Best of
lMovie Review
"Shadow of the Vampire"
By Mira Harber
     Here's the question - is Max Schreck (Oscar nominated Willem Dafoe) an incredibly inspired, totally immersed in the character actor, OR is he a real vampire, acting the part of a vampire on film in order to capture his incredible essence on film for all eternity? 
     Based on true characters, Shadow of the Vampire is at turns hilarious, interesting in the best sense of the word, and totally creepy.
     The great German film director F.W. Murnau (John Malkovich) made Nosferatu, his Dracula adaptation, in 1932. Questions have always surrounded the film - questions about the director, questions about the identity of the mysterious actor playing Nosferatu, questions which remained unanswered. 
    Shadow of the Vampire has a fantastic premise. What if the main character were really what he seems, and not acting at all? What if, in return for immortality on screen, and a few of his fellow actors as dinner, he virtually played himself on-screen?
Willem Dafoe as the vampire, is absolutely unrecognizable in this Oscar nominated role. (the film received an additional Oscar nomination is for best make-up). He gives deliciously creepy, disgusting and inadvertently hilarious a new meaning. The unfortunate part is, once he's established this character, there's really nowhere for him to go with it - no character development here - just great make-up, long fingernails, hissing, and raised eyebrows.
     John Malkovich as the film's director, gives everything to his art, and if that includes a few actors along the way, so be it.
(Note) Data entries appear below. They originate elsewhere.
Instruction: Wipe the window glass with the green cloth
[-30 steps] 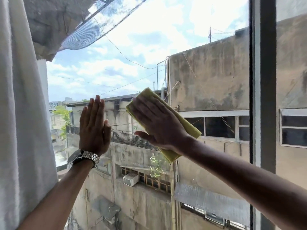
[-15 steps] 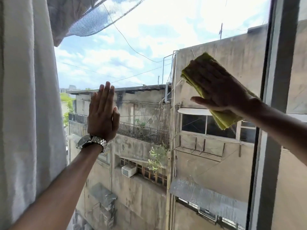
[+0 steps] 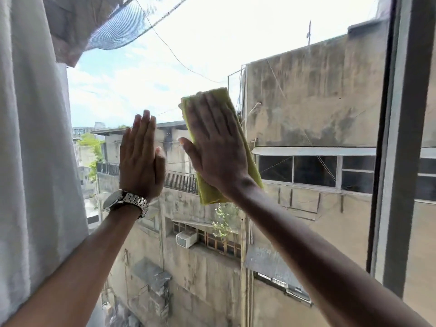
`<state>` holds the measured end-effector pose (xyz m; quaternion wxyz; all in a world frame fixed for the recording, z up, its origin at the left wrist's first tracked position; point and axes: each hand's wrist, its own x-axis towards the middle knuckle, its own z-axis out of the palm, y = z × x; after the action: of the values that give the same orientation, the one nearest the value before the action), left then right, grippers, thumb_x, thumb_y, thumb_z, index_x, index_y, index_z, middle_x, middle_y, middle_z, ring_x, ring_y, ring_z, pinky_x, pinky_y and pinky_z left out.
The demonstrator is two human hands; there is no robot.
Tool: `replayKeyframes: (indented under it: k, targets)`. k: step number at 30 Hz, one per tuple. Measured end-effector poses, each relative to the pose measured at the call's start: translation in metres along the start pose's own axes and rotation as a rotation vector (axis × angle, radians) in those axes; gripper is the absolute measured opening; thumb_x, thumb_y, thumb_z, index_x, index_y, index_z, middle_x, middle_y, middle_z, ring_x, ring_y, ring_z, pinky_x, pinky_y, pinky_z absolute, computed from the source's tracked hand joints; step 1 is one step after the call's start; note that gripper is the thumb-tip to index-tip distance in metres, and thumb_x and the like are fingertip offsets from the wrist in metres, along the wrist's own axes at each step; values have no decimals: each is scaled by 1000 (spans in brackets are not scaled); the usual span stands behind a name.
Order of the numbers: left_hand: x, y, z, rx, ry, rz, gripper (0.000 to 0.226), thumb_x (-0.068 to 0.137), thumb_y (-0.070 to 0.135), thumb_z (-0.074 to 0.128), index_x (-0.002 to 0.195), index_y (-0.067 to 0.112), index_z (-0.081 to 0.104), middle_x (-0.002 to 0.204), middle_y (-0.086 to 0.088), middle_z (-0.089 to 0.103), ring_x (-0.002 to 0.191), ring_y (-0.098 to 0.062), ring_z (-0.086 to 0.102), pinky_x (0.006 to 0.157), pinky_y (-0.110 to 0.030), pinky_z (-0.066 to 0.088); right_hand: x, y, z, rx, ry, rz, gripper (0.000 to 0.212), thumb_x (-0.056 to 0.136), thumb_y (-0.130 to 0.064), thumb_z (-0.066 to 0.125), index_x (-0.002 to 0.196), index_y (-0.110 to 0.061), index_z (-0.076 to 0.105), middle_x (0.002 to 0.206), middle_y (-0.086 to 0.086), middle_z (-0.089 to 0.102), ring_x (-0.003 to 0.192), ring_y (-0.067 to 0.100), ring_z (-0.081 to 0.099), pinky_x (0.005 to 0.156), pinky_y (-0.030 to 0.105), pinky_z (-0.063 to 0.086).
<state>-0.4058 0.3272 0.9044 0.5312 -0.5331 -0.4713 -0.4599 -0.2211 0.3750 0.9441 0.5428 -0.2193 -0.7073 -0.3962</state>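
Observation:
The window glass (image 3: 306, 95) fills the middle of the view, with buildings and sky behind it. A folded yellow-green cloth (image 3: 225, 97) lies flat against the glass under my right hand (image 3: 217, 147), whose fingers are spread over it and point upward. The cloth sticks out above my fingertips and below my wrist. My left hand (image 3: 141, 154), with a metal watch on its wrist, rests flat on the glass just left of the cloth, fingers together and empty.
A white curtain (image 3: 30, 149) hangs along the left edge of the window. A dark vertical window frame (image 3: 401, 138) stands at the right, with another pane beyond it.
My right hand has swept the cloth from the right side of the pane back leftward, close beside my left hand. The left hand has stayed flat on the glass.

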Motion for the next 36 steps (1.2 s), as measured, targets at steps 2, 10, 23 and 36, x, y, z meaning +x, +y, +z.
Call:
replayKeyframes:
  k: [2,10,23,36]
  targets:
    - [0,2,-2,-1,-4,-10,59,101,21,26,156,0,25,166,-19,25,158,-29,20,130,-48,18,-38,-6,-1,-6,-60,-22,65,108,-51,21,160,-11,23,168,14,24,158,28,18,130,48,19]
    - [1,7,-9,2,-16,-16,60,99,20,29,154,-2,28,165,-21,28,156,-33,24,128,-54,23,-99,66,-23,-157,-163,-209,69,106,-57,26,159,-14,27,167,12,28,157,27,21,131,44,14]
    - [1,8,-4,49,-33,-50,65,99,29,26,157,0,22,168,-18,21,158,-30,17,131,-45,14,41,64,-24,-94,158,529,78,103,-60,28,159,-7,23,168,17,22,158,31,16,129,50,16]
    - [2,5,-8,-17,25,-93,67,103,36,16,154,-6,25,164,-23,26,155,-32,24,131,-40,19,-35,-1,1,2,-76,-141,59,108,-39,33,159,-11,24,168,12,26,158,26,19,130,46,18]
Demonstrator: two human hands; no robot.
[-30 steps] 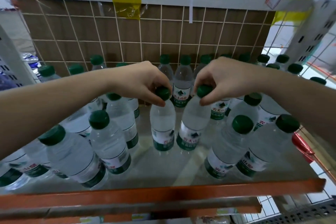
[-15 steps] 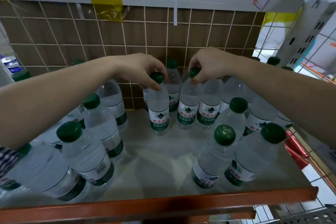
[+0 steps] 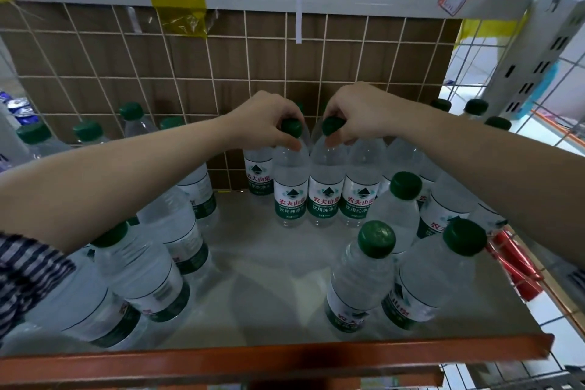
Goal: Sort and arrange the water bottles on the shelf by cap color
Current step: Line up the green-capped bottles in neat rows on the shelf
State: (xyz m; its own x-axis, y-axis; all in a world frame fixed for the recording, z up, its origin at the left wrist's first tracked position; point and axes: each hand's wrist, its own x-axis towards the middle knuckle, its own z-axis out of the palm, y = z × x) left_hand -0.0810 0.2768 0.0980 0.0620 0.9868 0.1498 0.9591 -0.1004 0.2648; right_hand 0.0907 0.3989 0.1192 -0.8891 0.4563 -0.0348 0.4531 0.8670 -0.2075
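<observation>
Clear water bottles with green caps stand on the grey shelf (image 3: 272, 288). My left hand (image 3: 266, 120) grips the green cap of one bottle (image 3: 290, 187) at the back centre. My right hand (image 3: 357, 114) grips the cap of the bottle (image 3: 326, 190) right beside it. Both bottles stand upright on the shelf, touching each other, next to two more bottles in a row by the back wall. Several other green-capped bottles stand at the left (image 3: 142, 272) and at the right (image 3: 364, 275).
A white wire grid (image 3: 190, 73) over brown cardboard closes the back. An orange rail (image 3: 285, 361) edges the shelf front. A white beam with yellow tape (image 3: 177, 0) runs overhead. Red packaging (image 3: 512, 266) sits past the right edge. Bare shelf lies in the front middle.
Both hands have carried their two bottles from the shelf's middle to the back, setting them side by side in the row near the grid.
</observation>
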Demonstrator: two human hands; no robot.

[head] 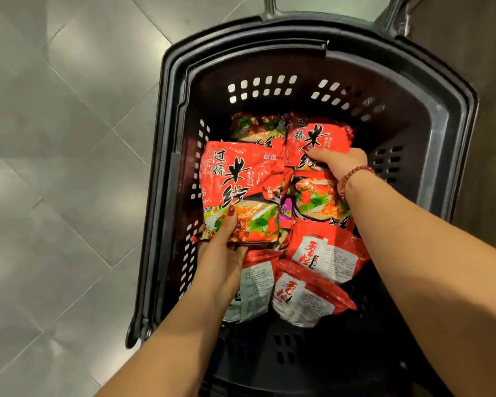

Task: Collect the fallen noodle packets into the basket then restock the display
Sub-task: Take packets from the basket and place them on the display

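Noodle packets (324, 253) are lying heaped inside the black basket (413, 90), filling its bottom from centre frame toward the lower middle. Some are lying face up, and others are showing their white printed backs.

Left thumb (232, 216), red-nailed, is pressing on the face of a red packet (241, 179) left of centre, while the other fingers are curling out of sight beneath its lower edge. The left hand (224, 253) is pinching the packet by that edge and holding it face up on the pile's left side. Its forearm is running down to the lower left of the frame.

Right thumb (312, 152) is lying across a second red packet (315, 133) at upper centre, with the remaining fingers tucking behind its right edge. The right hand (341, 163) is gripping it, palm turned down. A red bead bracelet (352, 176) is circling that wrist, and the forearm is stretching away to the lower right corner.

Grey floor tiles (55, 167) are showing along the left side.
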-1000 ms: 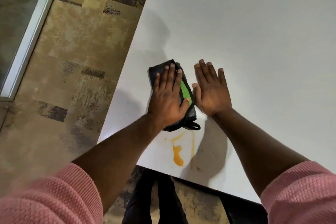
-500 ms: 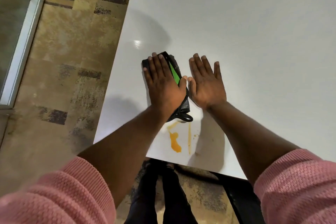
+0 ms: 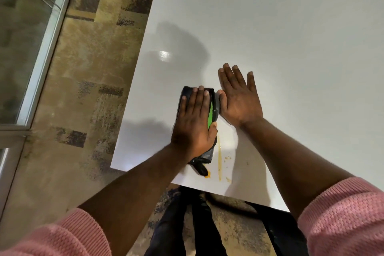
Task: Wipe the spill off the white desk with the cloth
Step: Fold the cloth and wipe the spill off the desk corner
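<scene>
Here, leftmost lies the patterned carpet floor (image 3: 79,81), and beside it the white bench (image 3: 291,27), near whose left front corner the left hand (image 3: 194,122) lies flat with fingers spread, its grip not closed but pressing down on the dark cloth (image 3: 216,102) with the green stripe. The cloth's near end touches the orange spill (image 3: 219,156), whose streak and drops lie by the bench's front edge. Just right of the cloth, the right hand (image 3: 239,100) rests palm-down on the bench, grip apart, holding nothing.
</scene>
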`<state>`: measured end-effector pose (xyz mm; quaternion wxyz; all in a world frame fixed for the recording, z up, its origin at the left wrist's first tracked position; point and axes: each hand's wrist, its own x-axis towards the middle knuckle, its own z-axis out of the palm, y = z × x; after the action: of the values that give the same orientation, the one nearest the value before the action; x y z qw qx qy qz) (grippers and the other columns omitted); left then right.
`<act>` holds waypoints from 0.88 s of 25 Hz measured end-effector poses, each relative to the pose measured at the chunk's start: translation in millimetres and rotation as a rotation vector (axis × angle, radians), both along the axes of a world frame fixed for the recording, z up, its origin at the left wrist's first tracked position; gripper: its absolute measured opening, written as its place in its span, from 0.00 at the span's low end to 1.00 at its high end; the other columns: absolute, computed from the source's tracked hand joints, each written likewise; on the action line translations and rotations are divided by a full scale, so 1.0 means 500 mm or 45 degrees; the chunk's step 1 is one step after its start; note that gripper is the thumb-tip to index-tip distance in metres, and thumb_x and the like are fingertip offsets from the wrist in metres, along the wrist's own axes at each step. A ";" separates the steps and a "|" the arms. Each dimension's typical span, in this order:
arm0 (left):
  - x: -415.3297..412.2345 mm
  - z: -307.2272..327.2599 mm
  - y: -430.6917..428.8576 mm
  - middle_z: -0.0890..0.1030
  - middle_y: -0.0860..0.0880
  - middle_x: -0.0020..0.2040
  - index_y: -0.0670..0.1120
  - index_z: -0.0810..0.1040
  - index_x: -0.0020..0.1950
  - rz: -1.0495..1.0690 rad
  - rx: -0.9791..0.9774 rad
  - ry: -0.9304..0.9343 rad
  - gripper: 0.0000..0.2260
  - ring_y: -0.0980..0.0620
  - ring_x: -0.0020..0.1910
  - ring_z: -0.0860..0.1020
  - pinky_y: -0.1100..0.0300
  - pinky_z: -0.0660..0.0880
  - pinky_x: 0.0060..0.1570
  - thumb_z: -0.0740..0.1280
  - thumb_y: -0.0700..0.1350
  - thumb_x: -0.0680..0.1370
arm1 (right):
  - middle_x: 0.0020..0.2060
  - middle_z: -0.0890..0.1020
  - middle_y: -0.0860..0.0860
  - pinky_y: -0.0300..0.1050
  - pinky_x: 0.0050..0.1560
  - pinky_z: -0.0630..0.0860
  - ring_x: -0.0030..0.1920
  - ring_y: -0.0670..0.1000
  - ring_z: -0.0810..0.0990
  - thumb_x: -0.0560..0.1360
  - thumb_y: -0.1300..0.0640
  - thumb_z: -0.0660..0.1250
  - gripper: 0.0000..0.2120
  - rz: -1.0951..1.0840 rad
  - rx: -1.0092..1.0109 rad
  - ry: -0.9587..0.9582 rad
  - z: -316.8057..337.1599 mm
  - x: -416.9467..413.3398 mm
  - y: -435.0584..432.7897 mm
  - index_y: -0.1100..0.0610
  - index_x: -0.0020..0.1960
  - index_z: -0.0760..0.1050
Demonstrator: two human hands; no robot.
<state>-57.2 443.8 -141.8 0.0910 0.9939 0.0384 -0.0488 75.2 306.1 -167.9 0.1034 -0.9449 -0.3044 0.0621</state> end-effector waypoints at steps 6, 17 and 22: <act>-0.010 -0.016 0.038 0.53 0.39 0.85 0.39 0.53 0.84 -0.137 0.043 -0.042 0.37 0.41 0.85 0.49 0.41 0.52 0.82 0.60 0.56 0.81 | 0.84 0.55 0.52 0.64 0.82 0.47 0.84 0.55 0.51 0.85 0.49 0.49 0.29 0.072 -0.015 0.051 0.009 -0.023 -0.039 0.56 0.85 0.53; -0.067 -0.025 -0.061 0.53 0.40 0.85 0.44 0.52 0.85 -0.234 -0.003 -0.024 0.40 0.41 0.85 0.48 0.40 0.51 0.82 0.62 0.58 0.77 | 0.84 0.56 0.51 0.63 0.82 0.47 0.84 0.55 0.52 0.85 0.49 0.50 0.29 0.038 -0.028 0.024 -0.001 -0.118 -0.168 0.55 0.85 0.53; -0.101 -0.028 -0.057 0.52 0.43 0.85 0.45 0.53 0.85 -0.497 -0.059 -0.093 0.38 0.44 0.85 0.47 0.41 0.52 0.82 0.62 0.58 0.79 | 0.84 0.55 0.52 0.62 0.83 0.47 0.84 0.53 0.52 0.85 0.49 0.49 0.29 -0.013 0.018 0.039 -0.001 -0.156 -0.207 0.56 0.84 0.53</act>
<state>-107.6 415.4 -155.9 0.1038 0.9812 -0.1595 -0.0305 -3.0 202.4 -168.2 0.1150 -0.9445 -0.2985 0.0740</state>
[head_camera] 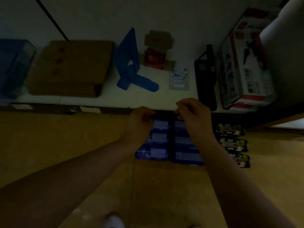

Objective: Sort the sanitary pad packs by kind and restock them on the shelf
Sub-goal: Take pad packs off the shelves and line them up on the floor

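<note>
Several blue sanitary pad packs [152, 153] lie in two columns on the brown surface [65, 145], just below the front edge of the white shelf [98, 99]. To their right lies a column of black patterned packs [233, 143]. My left hand [139, 120] hovers over the back of the left blue column with its fingers curled. My right hand [192, 112] is over the back of the right column, fingers curled too. The frame is too dark to show whether either hand grips a pack.
On the white shelf stand a blue bin [13, 66], a flat cardboard box [70, 66], a blue plastic piece [130, 63], a small open carton with a red item [154, 58], a clear packet [179, 78], a black case [206, 76] and a white-and-red box [245, 63].
</note>
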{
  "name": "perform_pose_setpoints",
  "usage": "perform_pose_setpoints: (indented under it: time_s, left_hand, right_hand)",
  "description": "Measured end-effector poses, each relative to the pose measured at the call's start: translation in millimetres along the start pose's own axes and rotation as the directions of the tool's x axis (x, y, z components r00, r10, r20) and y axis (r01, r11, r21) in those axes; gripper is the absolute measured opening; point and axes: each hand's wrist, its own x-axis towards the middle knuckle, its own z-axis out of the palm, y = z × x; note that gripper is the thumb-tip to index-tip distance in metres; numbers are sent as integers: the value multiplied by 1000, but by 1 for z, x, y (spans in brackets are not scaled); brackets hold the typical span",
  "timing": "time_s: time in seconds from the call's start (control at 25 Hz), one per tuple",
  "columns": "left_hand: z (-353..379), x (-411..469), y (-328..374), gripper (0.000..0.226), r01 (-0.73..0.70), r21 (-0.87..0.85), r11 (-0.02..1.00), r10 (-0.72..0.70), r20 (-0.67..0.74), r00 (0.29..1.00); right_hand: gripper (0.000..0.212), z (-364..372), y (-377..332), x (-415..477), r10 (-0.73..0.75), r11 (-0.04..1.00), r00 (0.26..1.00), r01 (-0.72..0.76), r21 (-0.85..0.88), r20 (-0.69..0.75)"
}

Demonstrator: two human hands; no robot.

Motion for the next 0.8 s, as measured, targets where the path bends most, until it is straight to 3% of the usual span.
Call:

He claims everyone on the crew is necessary, but when the head cameraman becomes 'indisposed' due to a few nibbles from the Vampire, Malkovich says "Why him? Couldn't it have been the script girl?"
     I wouldn't say Shadow of the Vampire is funny, ha-ha, rather it is  thought provoking and visually entertaining. If you want to see a film more a little different, check this one out.